▸ **Task to carry out**
Each line of the data should be given again exactly.

== Segment start ==

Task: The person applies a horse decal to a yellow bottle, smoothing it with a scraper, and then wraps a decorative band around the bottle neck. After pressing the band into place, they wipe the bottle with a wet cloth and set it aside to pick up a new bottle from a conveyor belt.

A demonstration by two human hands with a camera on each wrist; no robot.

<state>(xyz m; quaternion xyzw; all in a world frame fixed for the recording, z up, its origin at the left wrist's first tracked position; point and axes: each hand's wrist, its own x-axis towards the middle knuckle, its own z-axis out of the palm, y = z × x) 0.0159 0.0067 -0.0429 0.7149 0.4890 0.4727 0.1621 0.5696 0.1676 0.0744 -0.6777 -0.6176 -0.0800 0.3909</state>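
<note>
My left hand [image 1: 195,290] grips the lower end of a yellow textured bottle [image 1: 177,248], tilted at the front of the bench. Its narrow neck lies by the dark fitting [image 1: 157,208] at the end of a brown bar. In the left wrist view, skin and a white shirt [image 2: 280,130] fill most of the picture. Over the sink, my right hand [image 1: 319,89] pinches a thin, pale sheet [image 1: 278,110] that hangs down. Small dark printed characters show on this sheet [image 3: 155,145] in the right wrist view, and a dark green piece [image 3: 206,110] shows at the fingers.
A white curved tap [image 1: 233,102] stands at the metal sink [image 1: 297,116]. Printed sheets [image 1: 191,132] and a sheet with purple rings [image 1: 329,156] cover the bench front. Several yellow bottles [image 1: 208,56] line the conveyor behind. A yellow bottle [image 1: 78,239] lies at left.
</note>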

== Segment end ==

▸ **Completed exercise**
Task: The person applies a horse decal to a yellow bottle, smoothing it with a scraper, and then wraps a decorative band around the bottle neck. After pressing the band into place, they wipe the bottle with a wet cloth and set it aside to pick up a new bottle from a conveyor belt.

A demonstration by two human hands with a camera on each wrist; no robot.

<state>(xyz m; quaternion xyzw; all in a world frame fixed for the recording, z up, its origin at the left wrist's first tracked position; point and axes: each hand's wrist, its own x-axis towards the middle knuckle, its own z-axis out of the palm, y = z × x) 0.0159 0.0067 -0.0429 0.7149 0.4890 0.4727 0.1621 0.5696 0.1676 0.0744 -0.6777 -0.6176 -0.0800 0.3909</state>
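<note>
My left hand [image 1: 195,290] grips the lower end of a yellow textured bottle [image 1: 177,248], tilted at the front of the bench. Its narrow neck lies by the dark fitting [image 1: 157,208] at the end of a brown bar. In the left wrist view, skin and a white shirt [image 2: 280,130] fill most of the picture. Over the sink, my right hand [image 1: 319,89] pinches a thin, pale sheet [image 1: 278,110] that hangs down. Small dark printed characters show on this sheet [image 3: 155,145] in the right wrist view, and a dark green piece [image 3: 206,110] shows at the fingers.
A white curved tap [image 1: 233,102] stands at the metal sink [image 1: 297,116]. Printed sheets [image 1: 191,132] and a sheet with purple rings [image 1: 329,156] cover the bench front. Several yellow bottles [image 1: 208,56] line the conveyor behind. A yellow bottle [image 1: 78,239] lies at left.
</note>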

No further output will be produced for this exercise.